= André Lafosse =

André Lafosse (1890–1975) was a professional trombonist and professor at the Conservatoire de Paris in the early 20th century.

== Life ==
Lafosse was Professor of Trombone at the Conservatoire de Paris from 1948 to 1960, where he took over from Henri Couillaud.

He was also the brother of Marcel LaFosse (1895–1969) who played second trumpet with the Boston Symphony Orchestra from 1928 until the mid-1950s.
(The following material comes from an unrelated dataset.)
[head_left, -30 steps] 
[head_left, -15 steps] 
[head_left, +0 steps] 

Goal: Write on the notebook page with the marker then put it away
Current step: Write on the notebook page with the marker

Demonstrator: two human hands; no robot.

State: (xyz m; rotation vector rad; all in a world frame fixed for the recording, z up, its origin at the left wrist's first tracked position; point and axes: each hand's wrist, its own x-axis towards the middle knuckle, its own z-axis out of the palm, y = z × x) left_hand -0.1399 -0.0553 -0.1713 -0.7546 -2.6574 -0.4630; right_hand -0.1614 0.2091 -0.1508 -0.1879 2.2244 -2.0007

He wrote a book entitled Méthode complète pour le trombone in three volumes published in 1921 (first two volumes) and 1946 (third volume). In it he famously describes the practise of playing with vibrato as vulgar and glissandos of questionable taste. It also should be apparent that the French trombones of the period could not play the fifth partial D in tune in the closed slide position (1st) so 4th position is used more frequently. There are just three pages of an appendix to cover the bass trombone.

He also composed a piece for brass quintet with drums, entitled "Suite Brève".
The Suite Brève is available on indésens Records (France) on physical CD (2008) as well as downloading on

In the 1920s and 1930s he recorded in orchestras with Stravinsky. It has been suggested that he was the soloist in Stravinsky's own 1928 Paris recording of Pulcinella where the trombonist omits the written glissandos – instead playing the notes staccato. Stravinsky's Octet for winds recorded in the same period features trombonists André Lafosse and a certain Raphaël Delbos.